→ **TASK TO CARRY OUT**:
Scan the records for the word "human". Report each line where it occurs.
PROVIDED DATA START
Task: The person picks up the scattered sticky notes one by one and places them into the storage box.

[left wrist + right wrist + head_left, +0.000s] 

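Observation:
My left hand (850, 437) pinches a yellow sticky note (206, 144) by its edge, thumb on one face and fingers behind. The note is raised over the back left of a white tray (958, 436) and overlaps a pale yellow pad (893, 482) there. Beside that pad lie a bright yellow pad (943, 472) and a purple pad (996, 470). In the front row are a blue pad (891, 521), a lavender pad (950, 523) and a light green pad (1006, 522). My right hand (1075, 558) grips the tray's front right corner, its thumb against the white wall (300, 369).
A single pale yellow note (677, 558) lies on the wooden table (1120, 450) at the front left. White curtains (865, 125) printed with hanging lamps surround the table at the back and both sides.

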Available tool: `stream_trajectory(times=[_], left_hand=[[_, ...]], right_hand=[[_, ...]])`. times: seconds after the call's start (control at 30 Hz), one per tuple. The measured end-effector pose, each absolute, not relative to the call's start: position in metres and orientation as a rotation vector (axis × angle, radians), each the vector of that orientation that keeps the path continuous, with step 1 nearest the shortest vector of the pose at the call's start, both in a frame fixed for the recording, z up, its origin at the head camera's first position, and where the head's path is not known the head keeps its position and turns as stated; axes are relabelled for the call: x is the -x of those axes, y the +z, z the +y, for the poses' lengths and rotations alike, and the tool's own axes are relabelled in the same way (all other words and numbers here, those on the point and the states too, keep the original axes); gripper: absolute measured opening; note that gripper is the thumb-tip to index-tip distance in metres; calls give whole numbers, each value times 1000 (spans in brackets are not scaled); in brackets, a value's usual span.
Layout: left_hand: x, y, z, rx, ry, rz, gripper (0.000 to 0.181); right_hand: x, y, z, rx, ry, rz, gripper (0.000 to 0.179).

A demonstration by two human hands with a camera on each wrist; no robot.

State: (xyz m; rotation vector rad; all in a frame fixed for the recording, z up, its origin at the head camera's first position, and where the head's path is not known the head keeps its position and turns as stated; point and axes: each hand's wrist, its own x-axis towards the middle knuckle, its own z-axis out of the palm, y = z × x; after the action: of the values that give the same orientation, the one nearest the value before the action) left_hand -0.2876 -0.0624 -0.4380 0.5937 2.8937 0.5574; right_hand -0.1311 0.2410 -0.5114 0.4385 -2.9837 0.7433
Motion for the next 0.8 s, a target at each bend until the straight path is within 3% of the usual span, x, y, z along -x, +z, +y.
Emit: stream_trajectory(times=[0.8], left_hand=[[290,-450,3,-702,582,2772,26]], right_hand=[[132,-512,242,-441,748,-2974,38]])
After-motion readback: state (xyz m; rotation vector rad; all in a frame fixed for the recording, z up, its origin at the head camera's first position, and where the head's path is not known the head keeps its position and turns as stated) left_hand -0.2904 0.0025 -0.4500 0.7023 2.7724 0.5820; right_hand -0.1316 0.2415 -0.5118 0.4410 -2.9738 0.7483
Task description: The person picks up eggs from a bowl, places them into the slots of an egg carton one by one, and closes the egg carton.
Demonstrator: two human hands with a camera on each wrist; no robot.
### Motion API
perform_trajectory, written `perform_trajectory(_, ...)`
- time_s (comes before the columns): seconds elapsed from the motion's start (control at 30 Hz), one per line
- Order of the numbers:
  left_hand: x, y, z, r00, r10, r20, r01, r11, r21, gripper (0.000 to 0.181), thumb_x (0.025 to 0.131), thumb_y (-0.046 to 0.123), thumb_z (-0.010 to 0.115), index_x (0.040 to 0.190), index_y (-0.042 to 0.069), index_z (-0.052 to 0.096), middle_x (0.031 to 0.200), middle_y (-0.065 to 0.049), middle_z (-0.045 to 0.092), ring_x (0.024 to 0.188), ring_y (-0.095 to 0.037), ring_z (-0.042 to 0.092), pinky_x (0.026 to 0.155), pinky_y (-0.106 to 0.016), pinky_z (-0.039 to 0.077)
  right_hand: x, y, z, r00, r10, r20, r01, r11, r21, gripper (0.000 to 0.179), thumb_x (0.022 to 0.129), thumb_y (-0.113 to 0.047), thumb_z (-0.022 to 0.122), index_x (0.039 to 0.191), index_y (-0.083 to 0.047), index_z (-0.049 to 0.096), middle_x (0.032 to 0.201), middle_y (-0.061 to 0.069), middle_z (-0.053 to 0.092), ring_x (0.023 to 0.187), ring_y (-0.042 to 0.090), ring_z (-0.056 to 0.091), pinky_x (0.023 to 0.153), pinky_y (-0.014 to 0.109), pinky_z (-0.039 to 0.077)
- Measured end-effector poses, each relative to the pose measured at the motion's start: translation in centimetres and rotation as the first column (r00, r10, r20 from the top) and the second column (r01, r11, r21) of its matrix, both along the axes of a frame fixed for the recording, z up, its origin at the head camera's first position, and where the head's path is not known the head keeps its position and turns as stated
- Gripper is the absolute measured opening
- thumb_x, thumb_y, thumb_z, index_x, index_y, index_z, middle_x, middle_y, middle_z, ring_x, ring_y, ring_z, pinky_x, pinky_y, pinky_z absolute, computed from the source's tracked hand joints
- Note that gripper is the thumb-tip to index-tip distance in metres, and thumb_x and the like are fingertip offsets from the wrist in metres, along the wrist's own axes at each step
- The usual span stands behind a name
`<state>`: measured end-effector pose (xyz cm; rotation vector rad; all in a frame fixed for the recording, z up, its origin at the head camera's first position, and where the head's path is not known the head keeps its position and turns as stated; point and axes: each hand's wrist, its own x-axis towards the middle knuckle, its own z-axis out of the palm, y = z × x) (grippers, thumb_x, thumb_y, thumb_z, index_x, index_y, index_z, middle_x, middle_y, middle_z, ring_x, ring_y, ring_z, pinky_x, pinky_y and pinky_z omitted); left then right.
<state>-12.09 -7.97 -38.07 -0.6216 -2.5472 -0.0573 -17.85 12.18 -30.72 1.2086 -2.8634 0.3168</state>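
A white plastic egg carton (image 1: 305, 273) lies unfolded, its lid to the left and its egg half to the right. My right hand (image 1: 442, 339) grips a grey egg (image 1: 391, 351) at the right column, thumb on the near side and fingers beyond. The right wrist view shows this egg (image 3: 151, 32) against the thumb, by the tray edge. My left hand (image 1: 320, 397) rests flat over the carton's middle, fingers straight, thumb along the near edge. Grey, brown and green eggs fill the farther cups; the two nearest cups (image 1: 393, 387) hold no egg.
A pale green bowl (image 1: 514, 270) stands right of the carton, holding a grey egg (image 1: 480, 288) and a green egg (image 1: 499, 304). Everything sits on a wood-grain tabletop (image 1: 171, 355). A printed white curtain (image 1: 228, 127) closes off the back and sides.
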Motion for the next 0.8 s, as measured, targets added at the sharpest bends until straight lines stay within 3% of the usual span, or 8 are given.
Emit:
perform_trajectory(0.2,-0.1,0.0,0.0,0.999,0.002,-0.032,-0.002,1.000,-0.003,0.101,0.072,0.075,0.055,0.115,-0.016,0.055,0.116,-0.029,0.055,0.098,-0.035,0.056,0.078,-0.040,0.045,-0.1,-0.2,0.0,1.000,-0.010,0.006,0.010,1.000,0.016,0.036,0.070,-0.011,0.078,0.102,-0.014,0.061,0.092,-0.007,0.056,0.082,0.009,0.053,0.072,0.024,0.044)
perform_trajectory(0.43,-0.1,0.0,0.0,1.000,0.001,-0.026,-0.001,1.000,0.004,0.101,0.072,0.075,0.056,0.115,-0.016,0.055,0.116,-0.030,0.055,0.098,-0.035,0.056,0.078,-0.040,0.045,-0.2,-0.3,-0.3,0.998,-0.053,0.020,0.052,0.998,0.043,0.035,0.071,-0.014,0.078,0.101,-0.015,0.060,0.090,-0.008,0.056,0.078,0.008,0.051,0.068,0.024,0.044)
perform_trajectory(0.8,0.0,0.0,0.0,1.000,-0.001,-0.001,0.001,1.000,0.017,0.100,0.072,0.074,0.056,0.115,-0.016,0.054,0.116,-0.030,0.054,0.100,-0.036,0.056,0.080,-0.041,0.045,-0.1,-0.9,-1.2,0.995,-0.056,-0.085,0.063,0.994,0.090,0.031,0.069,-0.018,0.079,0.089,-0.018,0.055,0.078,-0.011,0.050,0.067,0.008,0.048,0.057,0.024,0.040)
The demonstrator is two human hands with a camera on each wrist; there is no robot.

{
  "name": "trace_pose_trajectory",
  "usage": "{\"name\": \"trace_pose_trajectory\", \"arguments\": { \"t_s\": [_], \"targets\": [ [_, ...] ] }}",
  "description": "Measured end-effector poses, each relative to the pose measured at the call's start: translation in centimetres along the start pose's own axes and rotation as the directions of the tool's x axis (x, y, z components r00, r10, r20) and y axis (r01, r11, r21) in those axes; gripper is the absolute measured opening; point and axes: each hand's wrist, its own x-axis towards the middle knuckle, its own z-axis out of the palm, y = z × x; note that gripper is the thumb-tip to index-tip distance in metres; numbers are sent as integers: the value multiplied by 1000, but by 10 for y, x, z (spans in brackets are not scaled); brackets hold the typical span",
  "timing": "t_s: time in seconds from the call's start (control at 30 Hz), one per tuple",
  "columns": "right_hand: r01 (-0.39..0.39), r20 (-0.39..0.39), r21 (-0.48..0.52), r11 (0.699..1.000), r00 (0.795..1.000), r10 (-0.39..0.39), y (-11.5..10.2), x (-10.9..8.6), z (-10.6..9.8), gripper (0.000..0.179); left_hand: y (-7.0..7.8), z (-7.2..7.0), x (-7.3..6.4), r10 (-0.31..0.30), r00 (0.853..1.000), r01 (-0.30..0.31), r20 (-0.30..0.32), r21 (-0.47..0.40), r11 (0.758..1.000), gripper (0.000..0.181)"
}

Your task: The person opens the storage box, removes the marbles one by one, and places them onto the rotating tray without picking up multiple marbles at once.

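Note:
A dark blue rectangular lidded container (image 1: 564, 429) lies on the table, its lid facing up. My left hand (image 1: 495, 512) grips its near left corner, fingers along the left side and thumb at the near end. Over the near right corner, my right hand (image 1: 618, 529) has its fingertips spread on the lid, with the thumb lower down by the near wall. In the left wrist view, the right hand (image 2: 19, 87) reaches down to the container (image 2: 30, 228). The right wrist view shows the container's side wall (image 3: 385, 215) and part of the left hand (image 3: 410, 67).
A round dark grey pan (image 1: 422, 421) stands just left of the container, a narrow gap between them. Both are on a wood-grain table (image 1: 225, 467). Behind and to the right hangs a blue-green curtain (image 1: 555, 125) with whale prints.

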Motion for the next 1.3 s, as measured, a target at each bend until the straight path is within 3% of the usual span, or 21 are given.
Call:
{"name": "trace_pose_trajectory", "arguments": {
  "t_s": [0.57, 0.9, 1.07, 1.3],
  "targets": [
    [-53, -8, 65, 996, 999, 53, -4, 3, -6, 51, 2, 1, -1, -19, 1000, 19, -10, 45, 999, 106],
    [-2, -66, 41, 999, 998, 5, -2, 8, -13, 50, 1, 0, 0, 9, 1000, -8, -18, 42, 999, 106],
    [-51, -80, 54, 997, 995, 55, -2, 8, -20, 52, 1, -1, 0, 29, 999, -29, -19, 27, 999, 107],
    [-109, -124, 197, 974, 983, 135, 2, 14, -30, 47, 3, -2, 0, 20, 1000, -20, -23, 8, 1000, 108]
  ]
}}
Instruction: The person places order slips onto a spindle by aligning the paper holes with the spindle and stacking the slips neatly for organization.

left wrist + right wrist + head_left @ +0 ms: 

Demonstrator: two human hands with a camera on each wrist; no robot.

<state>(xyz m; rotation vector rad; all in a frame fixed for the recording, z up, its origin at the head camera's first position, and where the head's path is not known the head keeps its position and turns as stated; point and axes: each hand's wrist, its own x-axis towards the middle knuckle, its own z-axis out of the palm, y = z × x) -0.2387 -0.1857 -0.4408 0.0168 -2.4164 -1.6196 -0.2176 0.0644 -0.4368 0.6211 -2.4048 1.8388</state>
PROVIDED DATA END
→ **ANSWER TO THIS PROBLEM**:
A demonstration by two human hands with a camera on each wrist; no robot.
Demonstrator: two human hands with a camera on each wrist; no robot.
The demonstrator is two human hands with a camera on each wrist; there is no robot.
Demonstrator: two human hands with a camera on each wrist; no robot.

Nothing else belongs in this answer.